The Affordable Care Act's impact on U.S. cities--and by extension, their hospitals--has varied dramatically, according to a new study by the Urban Institute and the Robert Wood Johnson Foundation.
Major cities in states that chose to expand Medicaid eligibility have fared better under the ACA than cities in states that have elected not to expand Medicaid, although the rate of uninsured dropped in both, according to the study.

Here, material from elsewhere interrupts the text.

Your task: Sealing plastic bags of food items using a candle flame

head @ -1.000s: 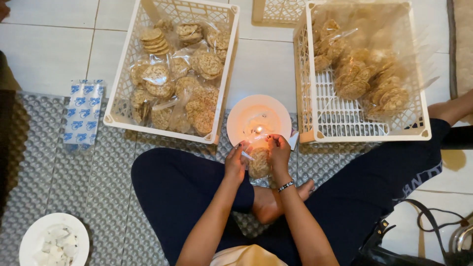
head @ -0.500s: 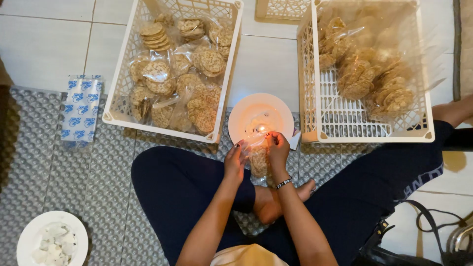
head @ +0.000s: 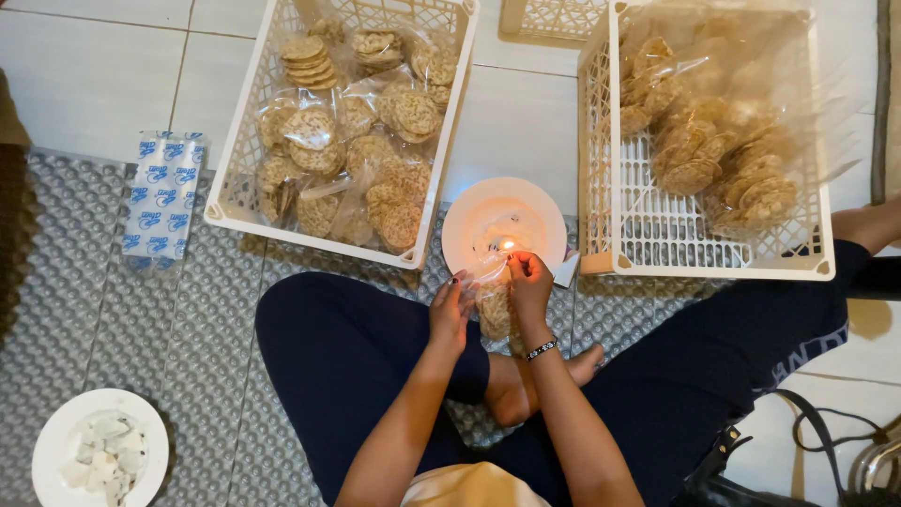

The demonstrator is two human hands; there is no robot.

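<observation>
I pinch a clear bag of crackers [head: 492,305] between both hands over my lap, left hand [head: 450,310] gripping its left edge, right hand [head: 528,282] holding its top at the flame [head: 508,246] on the white plate [head: 469,211], between two crates [head: 246,178], just beyond my knees

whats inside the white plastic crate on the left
The white lattice crate on the left holds clear plastic bags of round tan crackers, stacked and heaped across most of it. The bags cover most of the crate's floor, so whatever lies beneath them cannot be seen.
</observation>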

The study examined 14 cities throughout the U.S., equally divided between states that expanded Medicaid and those that did not. It predicts that in cities in states supporting the ACA, the number of residents entering Medicaid and the Children's Health Insurance Program will expand by 38.5 percent in the next few years. In cities in non-ACA states, the program expansion would be 10.7 percent, driven primarily by the individual mandate.
Twenty-four states have not expanded Medicaid, and political battles over expansion in Pennsylvania and Virginia rage on. In states where expansion is not taking place, hospital systems, such as Carolinas Healthcare, expect their bottom lines to take significant hits.
In those cities in pro-ACA states, the study estimated the total number of uninsured will drop by an average of 57 percent, with the decreases ranging from 49 percent in Denver to as much as 66 percent in Detroit by 2016. That's primarily due to the number of poor people in each city; in Detroit, for example, nearly two-thirds of residents live below the federal poverty line.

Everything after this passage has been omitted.